- _Data section_:
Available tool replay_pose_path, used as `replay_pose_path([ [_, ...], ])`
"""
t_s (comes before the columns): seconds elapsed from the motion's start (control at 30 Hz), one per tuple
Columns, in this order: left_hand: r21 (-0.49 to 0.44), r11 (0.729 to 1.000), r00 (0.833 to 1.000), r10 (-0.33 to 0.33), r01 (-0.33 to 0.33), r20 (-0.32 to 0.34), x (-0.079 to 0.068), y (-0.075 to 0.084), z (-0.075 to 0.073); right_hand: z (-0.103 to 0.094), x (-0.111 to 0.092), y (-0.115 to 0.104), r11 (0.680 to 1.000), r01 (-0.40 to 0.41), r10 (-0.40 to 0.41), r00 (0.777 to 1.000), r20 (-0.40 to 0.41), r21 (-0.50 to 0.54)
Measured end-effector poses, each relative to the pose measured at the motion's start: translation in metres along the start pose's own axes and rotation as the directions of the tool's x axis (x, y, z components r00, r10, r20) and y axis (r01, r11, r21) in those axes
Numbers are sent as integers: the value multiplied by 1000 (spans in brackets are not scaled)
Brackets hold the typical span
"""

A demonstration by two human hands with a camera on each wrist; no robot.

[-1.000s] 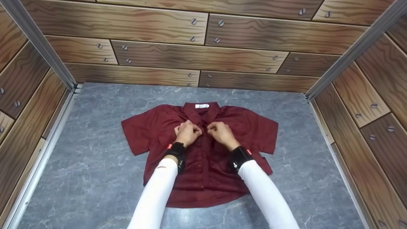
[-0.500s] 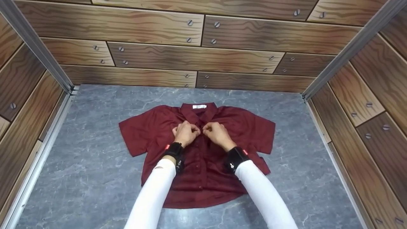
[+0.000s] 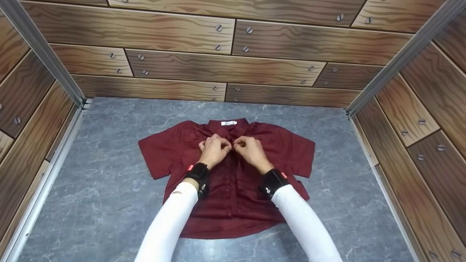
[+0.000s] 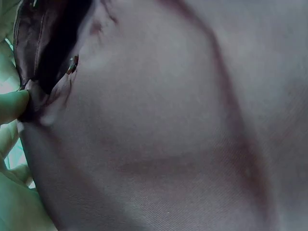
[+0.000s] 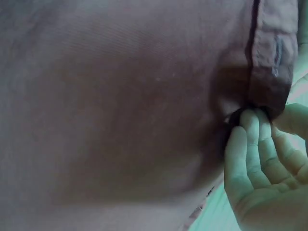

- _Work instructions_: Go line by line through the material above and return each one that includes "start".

- _Written response_:
t_s (comes before the columns): seconds elapsed from the motion's start (control at 30 Hz), one per tuple
Measured end-effector poses, each relative to the pose measured at the motion's start: translation in metres along the start pose's own axes and rotation as the directions of the tool's x axis (x, y, z components r00, r10, r20) and y axis (r01, r11, r21) in those axes

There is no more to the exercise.